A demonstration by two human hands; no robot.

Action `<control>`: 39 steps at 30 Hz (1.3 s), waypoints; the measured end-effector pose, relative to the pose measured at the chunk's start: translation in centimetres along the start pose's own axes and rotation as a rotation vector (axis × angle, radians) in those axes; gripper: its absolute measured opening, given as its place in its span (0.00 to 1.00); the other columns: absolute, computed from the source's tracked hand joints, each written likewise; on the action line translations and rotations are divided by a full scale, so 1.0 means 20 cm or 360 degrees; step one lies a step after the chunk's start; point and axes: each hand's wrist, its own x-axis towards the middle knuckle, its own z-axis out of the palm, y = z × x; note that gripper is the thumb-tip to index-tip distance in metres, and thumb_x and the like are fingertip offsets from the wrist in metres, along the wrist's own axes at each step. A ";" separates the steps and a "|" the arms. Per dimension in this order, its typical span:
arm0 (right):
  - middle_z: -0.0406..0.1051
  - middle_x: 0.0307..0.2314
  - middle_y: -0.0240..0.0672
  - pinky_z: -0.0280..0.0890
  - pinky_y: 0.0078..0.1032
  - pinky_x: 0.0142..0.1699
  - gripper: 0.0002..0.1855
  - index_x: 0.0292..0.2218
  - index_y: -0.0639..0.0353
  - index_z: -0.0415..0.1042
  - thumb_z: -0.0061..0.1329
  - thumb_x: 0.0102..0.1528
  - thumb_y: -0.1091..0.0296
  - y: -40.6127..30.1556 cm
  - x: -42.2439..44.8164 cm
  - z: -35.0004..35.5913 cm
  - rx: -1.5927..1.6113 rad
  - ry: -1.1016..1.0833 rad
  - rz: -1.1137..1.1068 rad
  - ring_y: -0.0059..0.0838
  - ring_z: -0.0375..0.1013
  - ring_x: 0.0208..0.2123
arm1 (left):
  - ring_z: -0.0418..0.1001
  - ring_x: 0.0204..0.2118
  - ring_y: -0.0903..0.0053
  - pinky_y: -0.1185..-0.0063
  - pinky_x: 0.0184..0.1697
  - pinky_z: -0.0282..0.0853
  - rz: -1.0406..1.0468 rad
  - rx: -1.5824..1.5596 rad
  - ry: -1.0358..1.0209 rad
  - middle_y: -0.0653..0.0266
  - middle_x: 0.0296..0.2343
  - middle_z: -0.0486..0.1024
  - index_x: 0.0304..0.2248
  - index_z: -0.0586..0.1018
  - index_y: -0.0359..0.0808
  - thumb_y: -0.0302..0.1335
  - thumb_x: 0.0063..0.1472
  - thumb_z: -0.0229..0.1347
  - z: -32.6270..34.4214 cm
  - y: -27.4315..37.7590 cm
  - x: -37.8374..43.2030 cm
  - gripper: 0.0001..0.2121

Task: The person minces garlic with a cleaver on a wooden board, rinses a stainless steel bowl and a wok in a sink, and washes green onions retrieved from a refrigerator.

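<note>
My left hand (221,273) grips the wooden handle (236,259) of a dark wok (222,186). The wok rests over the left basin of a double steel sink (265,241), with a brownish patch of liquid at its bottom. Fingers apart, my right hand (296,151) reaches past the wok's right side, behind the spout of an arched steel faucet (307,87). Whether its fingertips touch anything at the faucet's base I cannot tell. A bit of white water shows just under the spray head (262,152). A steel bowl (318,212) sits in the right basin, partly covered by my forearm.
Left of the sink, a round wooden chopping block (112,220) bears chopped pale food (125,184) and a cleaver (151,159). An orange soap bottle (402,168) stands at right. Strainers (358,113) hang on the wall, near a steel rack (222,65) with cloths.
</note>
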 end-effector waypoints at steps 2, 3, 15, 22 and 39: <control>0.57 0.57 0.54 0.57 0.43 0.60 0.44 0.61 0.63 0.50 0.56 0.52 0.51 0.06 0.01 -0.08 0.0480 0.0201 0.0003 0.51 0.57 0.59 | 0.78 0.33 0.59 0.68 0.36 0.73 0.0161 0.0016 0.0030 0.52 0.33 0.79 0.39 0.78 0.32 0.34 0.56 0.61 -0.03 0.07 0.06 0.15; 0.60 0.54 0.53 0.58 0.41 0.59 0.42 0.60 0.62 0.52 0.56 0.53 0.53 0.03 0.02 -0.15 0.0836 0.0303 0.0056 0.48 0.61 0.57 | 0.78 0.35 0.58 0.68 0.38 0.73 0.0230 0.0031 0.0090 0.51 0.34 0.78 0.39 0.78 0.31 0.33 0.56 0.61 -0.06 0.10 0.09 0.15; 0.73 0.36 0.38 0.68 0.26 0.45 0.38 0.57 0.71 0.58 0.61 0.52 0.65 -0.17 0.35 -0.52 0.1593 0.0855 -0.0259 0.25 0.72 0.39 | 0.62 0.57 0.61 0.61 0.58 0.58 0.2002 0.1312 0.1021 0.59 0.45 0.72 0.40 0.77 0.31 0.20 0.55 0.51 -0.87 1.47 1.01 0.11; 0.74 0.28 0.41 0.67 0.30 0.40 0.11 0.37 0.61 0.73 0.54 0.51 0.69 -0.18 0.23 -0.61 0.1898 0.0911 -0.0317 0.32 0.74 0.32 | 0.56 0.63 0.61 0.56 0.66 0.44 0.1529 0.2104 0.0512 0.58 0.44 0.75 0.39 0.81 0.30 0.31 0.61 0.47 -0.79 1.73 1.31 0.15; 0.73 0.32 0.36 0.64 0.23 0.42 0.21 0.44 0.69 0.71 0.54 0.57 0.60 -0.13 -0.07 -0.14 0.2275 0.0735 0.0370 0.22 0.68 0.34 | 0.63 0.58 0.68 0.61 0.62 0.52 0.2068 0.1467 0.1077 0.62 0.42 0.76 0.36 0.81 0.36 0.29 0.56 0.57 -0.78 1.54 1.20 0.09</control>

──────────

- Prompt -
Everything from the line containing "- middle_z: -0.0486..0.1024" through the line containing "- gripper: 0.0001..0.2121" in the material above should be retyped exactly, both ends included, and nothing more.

- Exercise solution -
  - middle_z: -0.0486..0.1024
  - index_x: 0.0304..0.2248
  - index_z: -0.0586..0.1018
  - index_y: -0.0359..0.0808
  - thumb_y: -0.0302..0.1335
  - thumb_x: 0.0063..0.1472
  - thumb_z: -0.0229..0.1347
  - z: -32.6270..34.4214 cm
  - y: -27.4315..37.7590 cm
  - x: -37.8374..43.2030 cm
  - gripper: 0.0001..0.2121

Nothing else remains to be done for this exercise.